On my way out I was stopped by Mr David Patti, President and CEO of the Pennsylvania Business Council.  He most graciously thanked me for attending and suggested this is one issue on which we don’t agree even as he appreciated my remarks.  I told him about the three words I had wanted to say.  When Mr Patti looked at me and said that the Business Council favors that also I was befuddled and remain so to this day.  Central planning and market solutions are at opposite ends of the Conflict of Visions described by Dr Thomas Sowell in his 1987 classic work.  Attempting to entertain both, in my opinion, is an internal conflict for those who try, and I am left puzzled when business people do not look first and foremost to the marketplace as the source of innovation and solutions that has consistently made America the envy of the world.

The experience reminded me of a similar situation, in which the Pennsylvania Chamber of Business and Industry took a position favoring Pennsylvania’s setting up a state run Obamacare exchange.  Despite phone conversations, emails and references to articles by Cato and others, I was never able to convince Chamber Chairman and CEO Gene Barr to end that support and back concepts to incentivize state employers to embrace high deductible health plans and health savings accounts, with their connection to market forces.  In talking to Mr Barr at the Education Summit he still defended state exchange support.
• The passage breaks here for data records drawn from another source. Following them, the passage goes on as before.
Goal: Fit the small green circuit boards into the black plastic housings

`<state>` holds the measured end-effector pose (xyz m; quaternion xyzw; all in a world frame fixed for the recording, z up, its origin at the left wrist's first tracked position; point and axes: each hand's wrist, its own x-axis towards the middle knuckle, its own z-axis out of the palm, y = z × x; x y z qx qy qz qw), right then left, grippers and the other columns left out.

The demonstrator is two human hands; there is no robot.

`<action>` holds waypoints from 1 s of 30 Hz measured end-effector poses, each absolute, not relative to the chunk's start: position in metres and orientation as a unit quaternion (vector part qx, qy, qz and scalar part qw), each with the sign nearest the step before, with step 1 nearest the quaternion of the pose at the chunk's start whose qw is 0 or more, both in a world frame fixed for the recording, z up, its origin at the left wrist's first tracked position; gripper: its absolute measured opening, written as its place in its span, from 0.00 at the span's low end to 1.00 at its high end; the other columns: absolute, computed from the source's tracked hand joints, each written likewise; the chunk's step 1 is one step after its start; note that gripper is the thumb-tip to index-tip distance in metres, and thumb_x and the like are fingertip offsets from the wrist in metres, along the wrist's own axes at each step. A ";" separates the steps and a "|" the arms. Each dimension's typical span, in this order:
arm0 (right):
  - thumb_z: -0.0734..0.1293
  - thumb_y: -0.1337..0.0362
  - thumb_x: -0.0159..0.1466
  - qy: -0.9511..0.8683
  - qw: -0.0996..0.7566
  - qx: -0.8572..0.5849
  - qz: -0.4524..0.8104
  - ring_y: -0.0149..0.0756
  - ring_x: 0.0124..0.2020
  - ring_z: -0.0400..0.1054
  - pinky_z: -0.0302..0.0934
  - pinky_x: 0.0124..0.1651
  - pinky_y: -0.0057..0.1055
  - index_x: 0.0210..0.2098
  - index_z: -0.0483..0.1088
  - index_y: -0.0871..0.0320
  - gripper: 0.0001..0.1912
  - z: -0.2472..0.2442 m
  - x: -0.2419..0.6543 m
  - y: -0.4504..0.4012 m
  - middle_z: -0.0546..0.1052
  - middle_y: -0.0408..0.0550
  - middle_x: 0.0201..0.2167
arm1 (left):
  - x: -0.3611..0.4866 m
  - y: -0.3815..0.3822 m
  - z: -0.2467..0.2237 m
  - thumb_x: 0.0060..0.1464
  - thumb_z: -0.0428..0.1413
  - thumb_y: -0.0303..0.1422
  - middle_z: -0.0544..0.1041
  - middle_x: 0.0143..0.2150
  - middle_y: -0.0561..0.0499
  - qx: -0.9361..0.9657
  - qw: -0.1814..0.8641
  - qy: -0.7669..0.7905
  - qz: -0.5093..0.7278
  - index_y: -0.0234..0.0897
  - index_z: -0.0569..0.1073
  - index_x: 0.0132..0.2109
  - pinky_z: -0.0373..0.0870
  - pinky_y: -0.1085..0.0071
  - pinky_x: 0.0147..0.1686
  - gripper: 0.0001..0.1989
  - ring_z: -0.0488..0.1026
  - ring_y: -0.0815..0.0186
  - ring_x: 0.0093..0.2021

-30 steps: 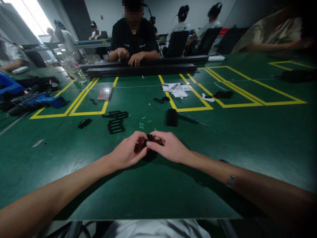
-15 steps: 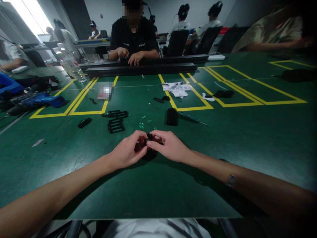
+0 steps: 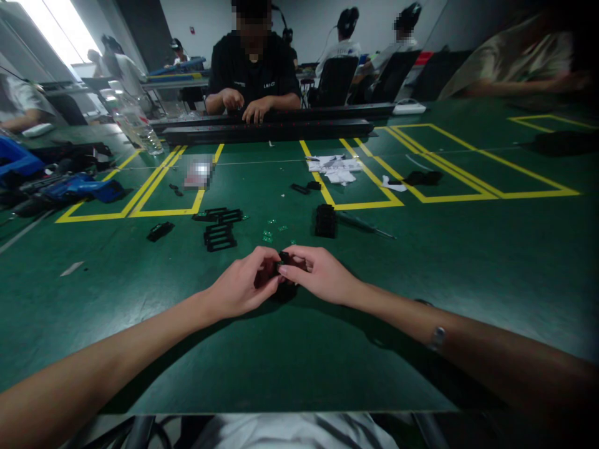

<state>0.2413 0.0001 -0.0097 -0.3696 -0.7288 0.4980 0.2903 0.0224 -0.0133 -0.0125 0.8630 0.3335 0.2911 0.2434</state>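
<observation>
My left hand (image 3: pixel 248 280) and my right hand (image 3: pixel 322 274) meet over the near middle of the green table. Between their fingertips they grip a small black plastic part (image 3: pixel 283 257), mostly covered by the fingers. Just beyond it lie several tiny green circuit boards (image 3: pixel 267 236). Black slotted frames (image 3: pixel 219 237) rest beyond my left hand. On the far side of my right hand stands a stack of black parts (image 3: pixel 324 221), with a screwdriver (image 3: pixel 367 225) beside it.
Across the table (image 3: pixel 187 368) a person in black (image 3: pixel 253 68) works behind long black bars (image 3: pixel 266 132). Plastic bottles (image 3: pixel 147 134) and blue-and-black equipment (image 3: pixel 88 187) occupy the left side. White paper scraps (image 3: pixel 337 168) lie inside yellow tape marks. A black piece (image 3: pixel 160 231) sits at left.
My hands have barely moved and still grip the black part, with only a slight shift of the fingertips. The objects on the table stay where they were.
</observation>
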 end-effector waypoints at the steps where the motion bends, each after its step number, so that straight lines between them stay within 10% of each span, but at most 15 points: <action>1: 0.67 0.58 0.68 -0.722 0.291 -0.366 0.510 0.34 0.32 0.69 0.59 0.33 0.30 0.41 0.72 0.58 0.10 -0.010 0.241 0.001 0.75 0.44 0.30 | 0.022 -0.013 -0.012 0.64 0.54 0.33 0.73 0.39 0.50 0.863 0.244 0.332 0.292 0.38 0.60 0.54 0.71 0.72 0.32 0.15 0.74 0.68 0.33; 30: 0.69 0.62 0.65 -0.721 0.248 -0.302 0.571 0.33 0.32 0.66 0.61 0.37 0.30 0.47 0.74 0.59 0.12 0.002 0.250 0.003 0.72 0.43 0.32 | 0.021 -0.011 -0.012 0.64 0.55 0.34 0.72 0.38 0.49 0.897 0.177 0.261 0.309 0.38 0.62 0.65 0.68 0.71 0.34 0.25 0.70 0.67 0.36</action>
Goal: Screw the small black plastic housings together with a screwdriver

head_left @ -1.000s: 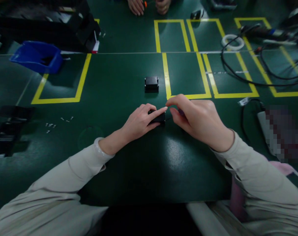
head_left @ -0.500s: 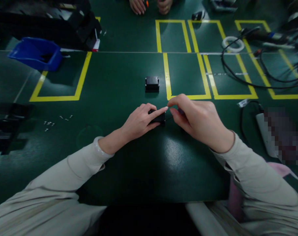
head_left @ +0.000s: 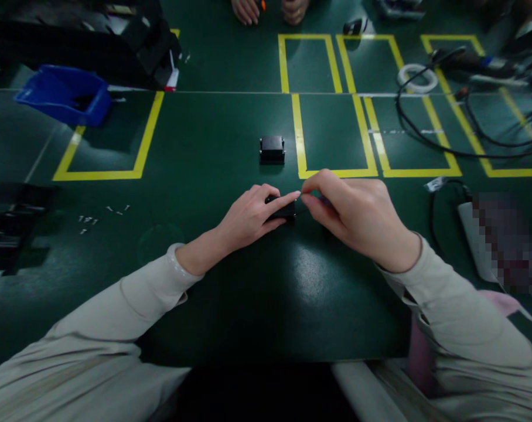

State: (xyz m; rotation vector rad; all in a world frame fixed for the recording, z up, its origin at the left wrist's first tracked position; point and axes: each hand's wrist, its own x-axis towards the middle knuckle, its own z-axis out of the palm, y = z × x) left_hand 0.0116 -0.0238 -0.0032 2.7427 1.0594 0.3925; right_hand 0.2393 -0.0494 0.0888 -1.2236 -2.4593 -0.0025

More than Common Core and more than healthcare I sense a disturbing trend inside the business community to not embrace and show unwavering faith in free markets over government schemes, especially central government impositions.  Yet then there are others like NFIB or the Pennsylvania Manufacturers Association who are  more consistently standing up for freedom.  In these times everyone must be standing on the side of freedom.

In one final note StudentsFirst.org was also a sponsor of the Education Summit.  This is Michelle Rhee’s creation and sits firmly in the unconstrained (Sowell) vision, accepting of elitists among us capable of divining solutions for the rest.  In keeping Common Core under the radar as long as it was, it seems curious, significant and deliberate that Rhee’s February 2013 book “Radical…” does not mention Common Core even once.